Nel XXI secolo, la presenza di donne e di altri gruppi nel settore tecnologico rappresenta una minoranza, un fenomeno che influisce negativamente sia sui lavoratori che sugli output del settore. Sempre più iniziative vengono intraprese per portare eterogeneità nei team e l'uguaglianza sul posto di lavoro.

Secondo Eurostat, dei 18,3 milioni di scienziati e ingegneri dell'Unione europea, il 59,24% sono uomini, mentre il 40,75% donne. Analizzando i settori produttivi ad alta tecnologia, si evidenzia che la percentuale di uomini sale a quasi all'83%. 

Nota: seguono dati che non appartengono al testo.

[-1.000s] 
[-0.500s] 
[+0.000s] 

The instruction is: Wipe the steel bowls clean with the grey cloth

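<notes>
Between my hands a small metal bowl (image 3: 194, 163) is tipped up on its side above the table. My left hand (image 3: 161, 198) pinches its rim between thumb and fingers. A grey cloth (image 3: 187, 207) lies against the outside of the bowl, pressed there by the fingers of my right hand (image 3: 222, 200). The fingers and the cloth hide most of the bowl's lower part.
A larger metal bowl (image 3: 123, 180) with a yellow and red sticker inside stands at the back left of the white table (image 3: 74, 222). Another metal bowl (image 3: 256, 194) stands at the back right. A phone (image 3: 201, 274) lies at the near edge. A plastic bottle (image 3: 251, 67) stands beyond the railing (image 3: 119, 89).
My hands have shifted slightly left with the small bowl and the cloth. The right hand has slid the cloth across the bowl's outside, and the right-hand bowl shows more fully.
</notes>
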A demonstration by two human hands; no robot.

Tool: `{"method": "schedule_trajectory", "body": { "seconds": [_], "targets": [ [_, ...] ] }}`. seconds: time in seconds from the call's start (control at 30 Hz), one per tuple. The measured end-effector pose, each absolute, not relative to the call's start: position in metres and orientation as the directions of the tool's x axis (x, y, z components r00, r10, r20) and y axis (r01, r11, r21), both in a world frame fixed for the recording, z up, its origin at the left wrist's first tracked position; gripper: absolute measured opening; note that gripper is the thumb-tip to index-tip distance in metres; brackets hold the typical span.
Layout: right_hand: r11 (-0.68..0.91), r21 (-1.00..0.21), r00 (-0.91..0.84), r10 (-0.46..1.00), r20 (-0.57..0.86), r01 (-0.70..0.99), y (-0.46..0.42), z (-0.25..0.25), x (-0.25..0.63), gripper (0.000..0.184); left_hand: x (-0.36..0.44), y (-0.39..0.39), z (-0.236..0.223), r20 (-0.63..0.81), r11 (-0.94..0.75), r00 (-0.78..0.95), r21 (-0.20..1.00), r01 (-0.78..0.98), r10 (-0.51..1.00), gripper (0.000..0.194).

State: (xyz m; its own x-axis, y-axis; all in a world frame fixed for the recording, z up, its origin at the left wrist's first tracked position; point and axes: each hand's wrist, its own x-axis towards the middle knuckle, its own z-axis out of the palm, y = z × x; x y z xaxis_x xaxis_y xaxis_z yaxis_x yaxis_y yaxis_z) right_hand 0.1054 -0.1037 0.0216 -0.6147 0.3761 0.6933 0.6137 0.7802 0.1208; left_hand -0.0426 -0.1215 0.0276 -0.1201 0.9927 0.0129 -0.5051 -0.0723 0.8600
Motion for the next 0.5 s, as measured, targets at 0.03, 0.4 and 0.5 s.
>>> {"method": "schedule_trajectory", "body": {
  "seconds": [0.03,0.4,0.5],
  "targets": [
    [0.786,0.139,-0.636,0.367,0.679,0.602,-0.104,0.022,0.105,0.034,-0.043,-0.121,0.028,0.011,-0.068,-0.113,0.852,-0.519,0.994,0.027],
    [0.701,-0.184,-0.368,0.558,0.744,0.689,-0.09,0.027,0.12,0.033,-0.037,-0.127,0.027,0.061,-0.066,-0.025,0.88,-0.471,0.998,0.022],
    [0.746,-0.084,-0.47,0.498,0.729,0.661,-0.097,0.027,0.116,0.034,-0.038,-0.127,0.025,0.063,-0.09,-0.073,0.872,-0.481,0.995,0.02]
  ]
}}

È noto che la diversità del mercato del lavoro è un valore aggiunto per la crescita dell'economia. Infatti, secondo uno studio di Mckinsey, se non ci fossero state donne lavoratrici in Spagna negli anni '90, il PIL del paese,nel 2015, sarebbe stato inferiore del 18%. Ma i benefici dell’eterogeneità non finiscono qui. Team misti possono apportare "diversi punti di vista per lo stesso problema", dice il capo di UX/ UI a Opinno Madrid, Carolina de los Arcos,  il cui team è composto da "sette donne e cinque uomini. 

"Avere prospettive diverse significa che la "cecità" che un designer ha, potrebbe non comparire nella persona che è entrata in contatto con il cliente. Sono i diversi punti di vista che arricchiscono, alla fin fine, le soluzioni ed il modo in cui affrontare il problema" spiega. Un secondo elemento di etereogenità che arricchisce il team risulta la diversità delle generazioni, dalla X alla Z. 

Il nemico in casa

Alcuni potrebbero pensare che se nel mondo del lavoro non ci sono molte donne nel settore tecnologico è perché non hanno il desiderio di farne parte. Ma i dati raccolti durante gli eventi face-to-face del social network Meetup suggeriscono altrimenti: la categoria “donne e tecnologia ha più di 900.000 membri distribuiti in quasi 1.400 gruppi. 

Ciò sembra indicare che parte del problema nasce dall'interno. Tre anni fa, una ricerca ha dimostrato che quando le programmatrici non rivelano il loro genere, il codice che elaborano è largamente preferito rispetto a quello degli uomini, ma se lo rivelano, quest scende di oltre il 10 per cento. Inoltre le società che si occupano di tecnologia alla cui leadership sono presenti le donne ottengono meno del 3 per cento dei fondi di venture capital, una percentuale che rimasta invariata tra il 2009 e il 2019, secondo la business school americana Babson College. Questo fenomeno non è solo dannoso per le donne che guidano e lavorano in queste aziende, ma penalizza direttamente la società, che perde la possibilità di usufruire del loro talento e potenziale. 

In conclusione, non solo è necessario stimolare le donne che si occupano di tecnologiaè essenziale incoraggiare le prossime generazioni di ragazze ad intraprendere una carriera nel settore. De los Arcos avverte su quanto deve essere fatto nel settore dello sviluppo: "Dobbiamo partire dal basso, dalle ragazze, che devono interessarsi al mondo della tecnologia".